● Task brief: Repeat the first line of the listing and each line after it, exactly, through the line containing "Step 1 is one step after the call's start".

● Dataset section:
════════════════════

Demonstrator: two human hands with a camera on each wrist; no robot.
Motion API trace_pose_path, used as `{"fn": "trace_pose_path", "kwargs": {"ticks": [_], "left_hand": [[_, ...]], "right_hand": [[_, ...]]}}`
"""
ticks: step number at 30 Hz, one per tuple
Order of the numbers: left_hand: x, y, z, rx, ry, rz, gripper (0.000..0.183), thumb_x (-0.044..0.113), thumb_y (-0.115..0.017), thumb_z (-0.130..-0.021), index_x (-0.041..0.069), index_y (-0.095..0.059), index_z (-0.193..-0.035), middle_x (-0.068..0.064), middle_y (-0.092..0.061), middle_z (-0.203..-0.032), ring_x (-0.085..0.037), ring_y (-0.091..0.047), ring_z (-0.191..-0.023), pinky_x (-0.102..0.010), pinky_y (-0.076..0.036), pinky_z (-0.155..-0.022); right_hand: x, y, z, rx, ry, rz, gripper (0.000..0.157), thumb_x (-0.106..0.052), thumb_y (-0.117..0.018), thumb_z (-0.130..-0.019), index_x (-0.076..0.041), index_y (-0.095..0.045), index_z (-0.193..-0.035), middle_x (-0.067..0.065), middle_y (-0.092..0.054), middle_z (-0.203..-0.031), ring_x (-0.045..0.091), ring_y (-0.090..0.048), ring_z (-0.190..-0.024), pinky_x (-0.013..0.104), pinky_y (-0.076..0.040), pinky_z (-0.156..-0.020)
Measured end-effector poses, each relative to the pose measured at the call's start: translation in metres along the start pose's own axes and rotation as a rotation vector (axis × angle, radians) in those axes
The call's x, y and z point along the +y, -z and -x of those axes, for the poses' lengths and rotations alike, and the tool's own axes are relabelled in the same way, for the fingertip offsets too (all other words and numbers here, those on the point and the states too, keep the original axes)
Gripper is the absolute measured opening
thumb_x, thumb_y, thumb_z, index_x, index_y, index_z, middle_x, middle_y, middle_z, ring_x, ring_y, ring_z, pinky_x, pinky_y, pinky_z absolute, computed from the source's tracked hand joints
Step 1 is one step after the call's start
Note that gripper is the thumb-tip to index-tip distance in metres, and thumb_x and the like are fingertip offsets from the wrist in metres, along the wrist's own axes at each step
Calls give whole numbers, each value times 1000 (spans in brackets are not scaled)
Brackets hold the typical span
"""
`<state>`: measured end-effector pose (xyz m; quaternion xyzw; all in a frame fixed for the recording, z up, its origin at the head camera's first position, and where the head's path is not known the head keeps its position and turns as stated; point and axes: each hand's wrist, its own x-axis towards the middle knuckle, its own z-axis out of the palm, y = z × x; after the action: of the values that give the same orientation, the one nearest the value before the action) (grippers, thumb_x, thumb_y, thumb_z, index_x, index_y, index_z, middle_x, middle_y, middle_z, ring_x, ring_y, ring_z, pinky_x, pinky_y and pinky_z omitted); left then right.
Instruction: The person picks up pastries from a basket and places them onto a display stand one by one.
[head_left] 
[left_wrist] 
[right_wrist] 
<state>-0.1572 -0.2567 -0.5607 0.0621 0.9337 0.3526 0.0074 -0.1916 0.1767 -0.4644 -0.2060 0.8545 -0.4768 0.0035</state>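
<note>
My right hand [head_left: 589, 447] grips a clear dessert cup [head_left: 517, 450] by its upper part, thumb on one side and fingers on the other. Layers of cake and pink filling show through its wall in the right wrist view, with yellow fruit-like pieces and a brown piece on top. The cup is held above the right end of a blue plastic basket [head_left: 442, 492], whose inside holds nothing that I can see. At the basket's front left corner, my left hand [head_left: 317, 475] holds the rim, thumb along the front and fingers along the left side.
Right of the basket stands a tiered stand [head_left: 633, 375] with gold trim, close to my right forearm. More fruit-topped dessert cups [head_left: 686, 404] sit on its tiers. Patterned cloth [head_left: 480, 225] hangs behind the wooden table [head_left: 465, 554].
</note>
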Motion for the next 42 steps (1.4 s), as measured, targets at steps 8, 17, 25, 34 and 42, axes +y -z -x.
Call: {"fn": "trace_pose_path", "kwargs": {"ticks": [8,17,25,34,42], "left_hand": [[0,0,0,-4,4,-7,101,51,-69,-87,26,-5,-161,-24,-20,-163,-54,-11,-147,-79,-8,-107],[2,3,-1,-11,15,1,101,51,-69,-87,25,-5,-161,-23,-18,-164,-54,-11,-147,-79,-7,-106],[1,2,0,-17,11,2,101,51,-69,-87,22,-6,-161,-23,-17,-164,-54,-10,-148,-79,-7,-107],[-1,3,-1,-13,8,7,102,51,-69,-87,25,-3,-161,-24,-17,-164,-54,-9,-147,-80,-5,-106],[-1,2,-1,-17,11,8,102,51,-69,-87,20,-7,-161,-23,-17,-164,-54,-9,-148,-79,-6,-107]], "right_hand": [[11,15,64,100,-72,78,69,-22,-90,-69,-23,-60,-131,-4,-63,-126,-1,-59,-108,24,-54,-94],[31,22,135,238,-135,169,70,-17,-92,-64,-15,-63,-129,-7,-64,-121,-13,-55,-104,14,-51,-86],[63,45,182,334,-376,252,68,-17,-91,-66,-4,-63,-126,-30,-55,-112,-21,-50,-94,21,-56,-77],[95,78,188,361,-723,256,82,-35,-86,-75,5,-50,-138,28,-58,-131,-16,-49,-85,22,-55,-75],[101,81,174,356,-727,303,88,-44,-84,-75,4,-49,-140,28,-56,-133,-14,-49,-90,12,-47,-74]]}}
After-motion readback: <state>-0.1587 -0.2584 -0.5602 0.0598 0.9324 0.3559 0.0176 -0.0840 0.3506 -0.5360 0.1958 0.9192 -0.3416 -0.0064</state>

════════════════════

● Output for this task:
Demonstrator: two human hands with a camera on each wrist; no robot.
Motion API trace_pose_path, used as `{"fn": "trace_pose_path", "kwargs": {"ticks": [_], "left_hand": [[_, ...]], "right_hand": [[_, ...]]}}`
"""
ticks: step number at 30 Hz, one per tuple
Order of the numbers: left_hand: x, y, z, rx, ry, rz, gripper (0.000..0.183), thumb_x (-0.044..0.113), thumb_y (-0.115..0.017), thumb_z (-0.130..-0.021), index_x (-0.041..0.069), index_y (-0.095..0.059), index_z (-0.193..-0.035), middle_x (-0.068..0.064), middle_y (-0.092..0.061), middle_z (-0.203..-0.032), ring_x (-0.085..0.037), ring_y (-0.091..0.047), ring_z (-0.191..-0.023), pinky_x (-0.102..0.010), pinky_y (-0.076..0.036), pinky_z (-0.155..-0.022); right_hand: x, y, z, rx, ry, rz, gripper (0.000..0.157), thumb_x (-0.106..0.052), thumb_y (-0.117..0.018), thumb_z (-0.130..-0.019), index_x (-0.076..0.041), index_y (-0.095..0.045), index_z (-0.193..-0.035), middle_x (-0.067..0.065), middle_y (-0.092..0.054), middle_z (-0.203..-0.031), ring_x (-0.045..0.091), ring_y (-0.090..0.048), ring_z (-0.190..-0.024), pinky_x (-0.013..0.104), pinky_y (-0.076..0.040), pinky_z (-0.156..-0.020)
Measured end-effector poses, each relative to the pose measured at the call's start: translation in metres along the start pose's own axes and rotation as a rotation vector (axis × angle, radians) in those axes
The call's x, y and z point along the +y, -z and -x of those axes, for the poses' lengths and rotations alike, and the tool's own axes are relabelled in the same way, for the fingertip offsets too (all other words and numbers here, those on the point and the states too, keep the original axes)
Gripper is the absolute measured opening
thumb_x, thumb_y, thumb_z, index_x, index_y, index_z, middle_x, middle_y, middle_z, ring_x, ring_y, ring_z, pinky_x, pinky_y, pinky_z absolute, computed from the source's tracked hand joints
Step 1 is one step after the call's start

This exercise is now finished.